# LISTED RECORDS

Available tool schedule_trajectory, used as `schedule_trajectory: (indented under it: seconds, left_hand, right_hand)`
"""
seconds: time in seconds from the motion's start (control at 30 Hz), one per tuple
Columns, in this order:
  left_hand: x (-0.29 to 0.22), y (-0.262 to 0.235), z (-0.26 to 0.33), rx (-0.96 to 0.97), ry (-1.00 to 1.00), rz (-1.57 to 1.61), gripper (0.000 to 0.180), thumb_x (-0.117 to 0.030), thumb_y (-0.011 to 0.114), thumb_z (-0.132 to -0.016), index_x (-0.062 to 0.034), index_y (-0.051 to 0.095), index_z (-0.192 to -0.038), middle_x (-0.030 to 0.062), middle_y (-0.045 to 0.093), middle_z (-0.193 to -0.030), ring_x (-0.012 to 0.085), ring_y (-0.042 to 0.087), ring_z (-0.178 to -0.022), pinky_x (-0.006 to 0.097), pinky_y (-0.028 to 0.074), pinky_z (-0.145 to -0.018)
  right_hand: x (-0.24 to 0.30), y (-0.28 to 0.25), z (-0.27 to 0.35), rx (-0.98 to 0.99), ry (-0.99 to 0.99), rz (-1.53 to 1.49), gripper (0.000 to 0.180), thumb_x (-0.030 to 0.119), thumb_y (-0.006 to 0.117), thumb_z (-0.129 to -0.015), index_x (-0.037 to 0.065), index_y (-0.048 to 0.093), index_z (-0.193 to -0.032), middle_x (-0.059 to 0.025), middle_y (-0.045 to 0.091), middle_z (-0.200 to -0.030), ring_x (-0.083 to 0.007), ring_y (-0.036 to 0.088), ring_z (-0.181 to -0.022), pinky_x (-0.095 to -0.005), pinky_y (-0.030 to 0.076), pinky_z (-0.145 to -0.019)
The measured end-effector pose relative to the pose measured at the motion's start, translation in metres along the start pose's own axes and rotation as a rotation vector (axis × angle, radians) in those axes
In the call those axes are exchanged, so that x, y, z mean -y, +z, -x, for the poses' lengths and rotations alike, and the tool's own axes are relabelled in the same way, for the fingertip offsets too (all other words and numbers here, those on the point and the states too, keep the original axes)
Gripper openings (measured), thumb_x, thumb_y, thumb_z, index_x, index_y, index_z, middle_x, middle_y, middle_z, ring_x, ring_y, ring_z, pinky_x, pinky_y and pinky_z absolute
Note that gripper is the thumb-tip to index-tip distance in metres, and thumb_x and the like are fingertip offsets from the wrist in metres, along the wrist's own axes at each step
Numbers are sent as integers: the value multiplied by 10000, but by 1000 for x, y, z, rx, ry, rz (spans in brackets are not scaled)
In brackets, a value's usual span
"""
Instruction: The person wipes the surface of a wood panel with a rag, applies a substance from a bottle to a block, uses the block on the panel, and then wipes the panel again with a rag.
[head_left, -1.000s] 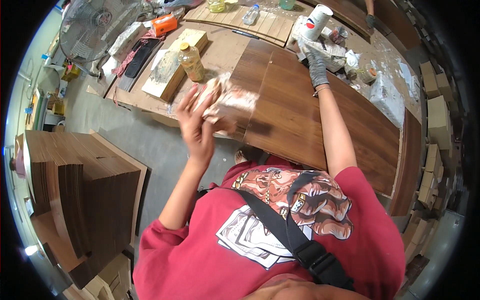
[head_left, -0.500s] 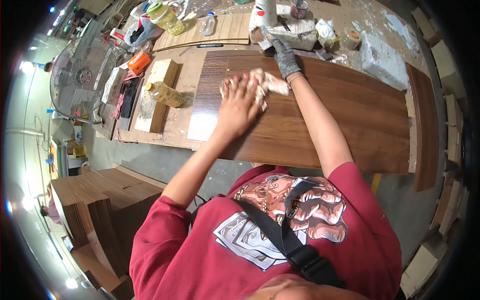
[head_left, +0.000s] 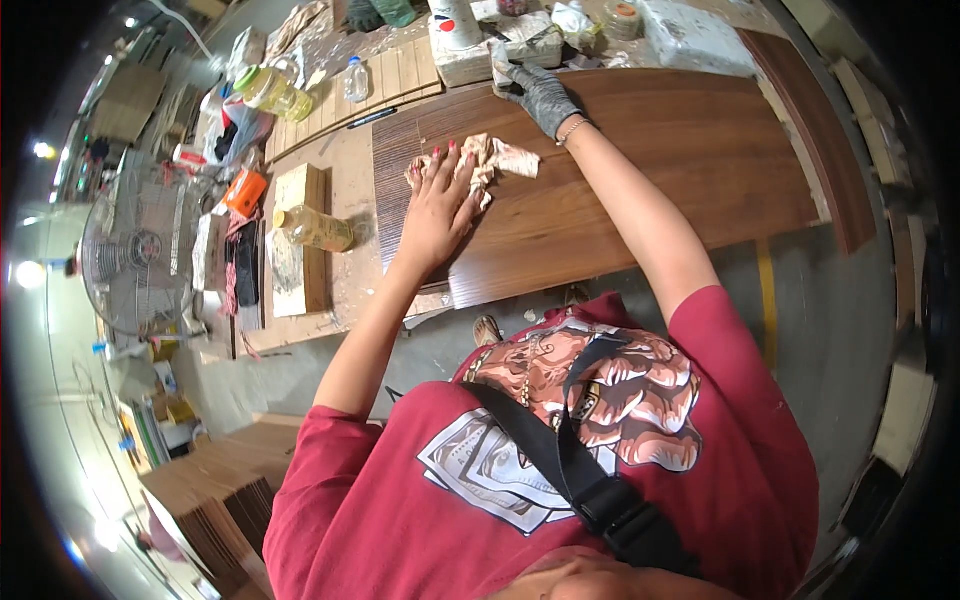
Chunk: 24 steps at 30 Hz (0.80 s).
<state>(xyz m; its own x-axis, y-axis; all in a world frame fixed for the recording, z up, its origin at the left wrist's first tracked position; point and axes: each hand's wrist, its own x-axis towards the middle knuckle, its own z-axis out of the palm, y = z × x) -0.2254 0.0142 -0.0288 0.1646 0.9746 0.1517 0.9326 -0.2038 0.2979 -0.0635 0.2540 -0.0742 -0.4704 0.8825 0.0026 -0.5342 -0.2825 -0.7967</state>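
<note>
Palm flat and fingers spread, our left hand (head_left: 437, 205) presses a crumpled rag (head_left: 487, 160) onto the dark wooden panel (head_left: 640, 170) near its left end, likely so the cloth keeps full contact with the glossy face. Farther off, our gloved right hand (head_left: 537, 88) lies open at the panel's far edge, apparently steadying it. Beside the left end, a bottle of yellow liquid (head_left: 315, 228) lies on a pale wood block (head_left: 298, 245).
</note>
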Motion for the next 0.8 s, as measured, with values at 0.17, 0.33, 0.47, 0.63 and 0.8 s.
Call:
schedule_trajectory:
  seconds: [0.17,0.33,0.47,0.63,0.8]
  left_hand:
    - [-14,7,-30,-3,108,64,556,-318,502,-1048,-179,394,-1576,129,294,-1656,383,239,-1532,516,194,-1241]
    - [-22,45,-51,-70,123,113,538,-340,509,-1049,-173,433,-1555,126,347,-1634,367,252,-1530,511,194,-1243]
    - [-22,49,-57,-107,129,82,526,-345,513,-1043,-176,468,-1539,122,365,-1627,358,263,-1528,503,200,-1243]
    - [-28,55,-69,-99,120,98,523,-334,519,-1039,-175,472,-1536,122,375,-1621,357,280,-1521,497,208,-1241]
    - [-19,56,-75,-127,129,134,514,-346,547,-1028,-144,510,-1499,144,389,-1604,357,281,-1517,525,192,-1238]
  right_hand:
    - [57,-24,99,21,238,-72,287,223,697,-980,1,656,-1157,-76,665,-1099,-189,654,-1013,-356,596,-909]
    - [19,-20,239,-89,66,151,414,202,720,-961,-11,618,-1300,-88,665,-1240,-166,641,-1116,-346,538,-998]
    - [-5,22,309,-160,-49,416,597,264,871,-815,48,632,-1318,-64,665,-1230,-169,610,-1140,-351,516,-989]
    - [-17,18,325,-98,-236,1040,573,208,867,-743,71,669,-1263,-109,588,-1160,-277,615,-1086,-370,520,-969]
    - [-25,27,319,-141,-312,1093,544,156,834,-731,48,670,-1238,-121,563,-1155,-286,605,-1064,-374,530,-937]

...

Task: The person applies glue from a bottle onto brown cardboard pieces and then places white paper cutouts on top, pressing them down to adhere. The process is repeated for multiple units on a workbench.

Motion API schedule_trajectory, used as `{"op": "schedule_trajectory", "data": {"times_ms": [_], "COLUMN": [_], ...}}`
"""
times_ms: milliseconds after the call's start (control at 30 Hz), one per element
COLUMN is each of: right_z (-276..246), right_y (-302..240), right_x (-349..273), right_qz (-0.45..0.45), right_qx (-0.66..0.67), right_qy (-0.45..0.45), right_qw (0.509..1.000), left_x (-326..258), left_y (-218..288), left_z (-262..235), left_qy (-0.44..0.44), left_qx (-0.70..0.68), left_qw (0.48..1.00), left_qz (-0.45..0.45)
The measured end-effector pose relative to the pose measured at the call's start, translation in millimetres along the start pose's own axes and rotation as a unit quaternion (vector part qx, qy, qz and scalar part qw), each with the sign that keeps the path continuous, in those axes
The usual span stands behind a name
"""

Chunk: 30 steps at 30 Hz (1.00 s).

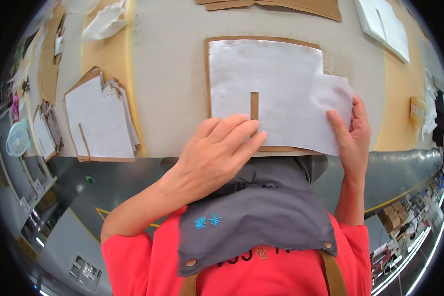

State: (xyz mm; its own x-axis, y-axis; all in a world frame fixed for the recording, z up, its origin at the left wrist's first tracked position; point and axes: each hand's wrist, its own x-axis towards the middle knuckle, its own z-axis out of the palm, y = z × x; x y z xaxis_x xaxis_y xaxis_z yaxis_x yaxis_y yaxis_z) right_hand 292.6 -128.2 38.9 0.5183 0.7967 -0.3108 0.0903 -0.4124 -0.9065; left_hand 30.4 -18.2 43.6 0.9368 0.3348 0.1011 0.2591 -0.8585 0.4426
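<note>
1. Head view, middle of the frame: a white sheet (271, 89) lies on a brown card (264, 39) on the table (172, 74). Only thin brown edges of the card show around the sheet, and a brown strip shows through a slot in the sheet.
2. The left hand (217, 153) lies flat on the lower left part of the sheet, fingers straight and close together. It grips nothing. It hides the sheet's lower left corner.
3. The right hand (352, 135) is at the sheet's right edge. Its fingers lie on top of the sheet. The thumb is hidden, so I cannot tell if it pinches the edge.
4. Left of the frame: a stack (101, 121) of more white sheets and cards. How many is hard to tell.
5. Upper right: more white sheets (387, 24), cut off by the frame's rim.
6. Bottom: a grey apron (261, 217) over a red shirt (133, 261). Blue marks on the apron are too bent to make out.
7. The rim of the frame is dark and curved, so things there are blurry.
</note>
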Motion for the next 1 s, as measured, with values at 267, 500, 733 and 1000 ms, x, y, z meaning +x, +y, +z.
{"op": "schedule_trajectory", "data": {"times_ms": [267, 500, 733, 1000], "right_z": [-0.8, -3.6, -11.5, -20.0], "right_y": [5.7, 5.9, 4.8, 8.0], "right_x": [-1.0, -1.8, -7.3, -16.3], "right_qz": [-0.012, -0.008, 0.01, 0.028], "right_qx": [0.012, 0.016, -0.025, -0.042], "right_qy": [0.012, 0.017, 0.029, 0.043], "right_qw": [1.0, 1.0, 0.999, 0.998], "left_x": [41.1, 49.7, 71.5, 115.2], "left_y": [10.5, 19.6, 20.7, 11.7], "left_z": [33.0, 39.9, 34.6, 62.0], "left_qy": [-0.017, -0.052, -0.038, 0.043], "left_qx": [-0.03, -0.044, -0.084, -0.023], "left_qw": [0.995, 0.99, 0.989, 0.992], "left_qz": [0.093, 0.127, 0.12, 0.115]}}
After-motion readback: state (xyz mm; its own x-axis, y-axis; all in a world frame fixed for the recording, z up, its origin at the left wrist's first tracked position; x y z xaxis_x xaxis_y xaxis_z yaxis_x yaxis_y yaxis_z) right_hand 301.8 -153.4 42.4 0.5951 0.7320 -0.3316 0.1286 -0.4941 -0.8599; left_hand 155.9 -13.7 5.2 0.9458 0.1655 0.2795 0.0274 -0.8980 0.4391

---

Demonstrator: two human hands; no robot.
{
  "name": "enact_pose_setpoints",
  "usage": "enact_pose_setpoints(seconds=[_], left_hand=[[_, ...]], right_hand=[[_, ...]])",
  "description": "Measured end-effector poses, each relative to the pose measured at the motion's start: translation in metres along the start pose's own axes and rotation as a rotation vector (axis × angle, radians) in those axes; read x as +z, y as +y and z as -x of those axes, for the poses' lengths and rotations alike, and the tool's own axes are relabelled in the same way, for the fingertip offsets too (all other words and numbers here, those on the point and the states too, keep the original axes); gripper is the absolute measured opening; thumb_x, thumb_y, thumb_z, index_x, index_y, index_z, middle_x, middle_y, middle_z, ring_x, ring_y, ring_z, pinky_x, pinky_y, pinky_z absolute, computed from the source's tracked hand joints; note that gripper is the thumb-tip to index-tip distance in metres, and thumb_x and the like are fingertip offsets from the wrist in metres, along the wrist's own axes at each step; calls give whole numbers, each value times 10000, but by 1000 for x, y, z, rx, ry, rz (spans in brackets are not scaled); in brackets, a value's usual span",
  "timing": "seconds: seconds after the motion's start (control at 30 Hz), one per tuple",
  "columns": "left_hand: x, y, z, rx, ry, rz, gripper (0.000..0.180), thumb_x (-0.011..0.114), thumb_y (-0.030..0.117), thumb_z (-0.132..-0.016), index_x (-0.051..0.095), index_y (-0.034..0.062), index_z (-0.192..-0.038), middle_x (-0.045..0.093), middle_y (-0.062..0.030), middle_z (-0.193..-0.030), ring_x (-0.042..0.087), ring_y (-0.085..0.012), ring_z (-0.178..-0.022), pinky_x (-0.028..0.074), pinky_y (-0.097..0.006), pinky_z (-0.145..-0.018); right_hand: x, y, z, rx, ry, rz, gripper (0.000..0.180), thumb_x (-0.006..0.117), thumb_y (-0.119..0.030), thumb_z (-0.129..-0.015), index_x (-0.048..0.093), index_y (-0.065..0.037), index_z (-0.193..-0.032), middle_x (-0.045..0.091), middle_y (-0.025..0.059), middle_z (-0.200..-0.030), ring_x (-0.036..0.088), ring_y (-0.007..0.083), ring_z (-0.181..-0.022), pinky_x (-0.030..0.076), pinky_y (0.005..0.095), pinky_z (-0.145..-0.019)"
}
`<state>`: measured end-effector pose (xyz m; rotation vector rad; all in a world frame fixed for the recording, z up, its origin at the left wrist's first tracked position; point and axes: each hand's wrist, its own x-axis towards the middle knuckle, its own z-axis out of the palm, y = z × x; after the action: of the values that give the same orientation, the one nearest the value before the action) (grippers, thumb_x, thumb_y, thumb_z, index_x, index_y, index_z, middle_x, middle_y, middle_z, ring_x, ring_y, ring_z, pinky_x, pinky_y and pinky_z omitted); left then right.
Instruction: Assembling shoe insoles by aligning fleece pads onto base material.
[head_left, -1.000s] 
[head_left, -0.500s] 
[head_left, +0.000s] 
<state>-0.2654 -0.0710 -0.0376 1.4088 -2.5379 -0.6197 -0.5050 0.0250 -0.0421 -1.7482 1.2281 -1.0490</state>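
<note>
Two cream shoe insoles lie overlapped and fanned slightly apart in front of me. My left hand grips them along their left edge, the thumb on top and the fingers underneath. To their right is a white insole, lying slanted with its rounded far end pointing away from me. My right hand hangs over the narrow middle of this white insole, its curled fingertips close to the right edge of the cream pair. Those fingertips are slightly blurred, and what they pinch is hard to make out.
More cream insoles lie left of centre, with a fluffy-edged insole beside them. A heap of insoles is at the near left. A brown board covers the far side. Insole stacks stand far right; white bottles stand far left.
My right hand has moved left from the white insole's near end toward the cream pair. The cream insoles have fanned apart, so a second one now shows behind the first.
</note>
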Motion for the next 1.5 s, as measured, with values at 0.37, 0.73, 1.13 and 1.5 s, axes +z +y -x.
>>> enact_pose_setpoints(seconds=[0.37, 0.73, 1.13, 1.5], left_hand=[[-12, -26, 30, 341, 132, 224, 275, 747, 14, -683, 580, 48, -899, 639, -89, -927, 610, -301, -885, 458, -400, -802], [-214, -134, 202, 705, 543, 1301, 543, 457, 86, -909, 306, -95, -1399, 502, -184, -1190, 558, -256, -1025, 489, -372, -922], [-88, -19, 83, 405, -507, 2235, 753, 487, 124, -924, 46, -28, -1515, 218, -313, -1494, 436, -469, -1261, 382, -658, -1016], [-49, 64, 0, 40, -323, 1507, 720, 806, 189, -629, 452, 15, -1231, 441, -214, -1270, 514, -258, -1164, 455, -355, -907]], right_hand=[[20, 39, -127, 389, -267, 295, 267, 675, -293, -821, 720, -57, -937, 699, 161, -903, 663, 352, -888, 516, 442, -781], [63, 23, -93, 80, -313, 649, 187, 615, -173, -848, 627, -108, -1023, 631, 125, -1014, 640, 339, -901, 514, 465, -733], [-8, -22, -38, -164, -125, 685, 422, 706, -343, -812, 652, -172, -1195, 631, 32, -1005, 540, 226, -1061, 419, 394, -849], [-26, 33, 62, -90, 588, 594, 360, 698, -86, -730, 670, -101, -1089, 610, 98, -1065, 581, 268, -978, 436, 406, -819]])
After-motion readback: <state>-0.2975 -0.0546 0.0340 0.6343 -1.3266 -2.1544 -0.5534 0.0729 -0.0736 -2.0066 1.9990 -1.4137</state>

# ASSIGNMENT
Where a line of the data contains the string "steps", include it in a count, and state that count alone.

# EXERCISE RESPONSE
2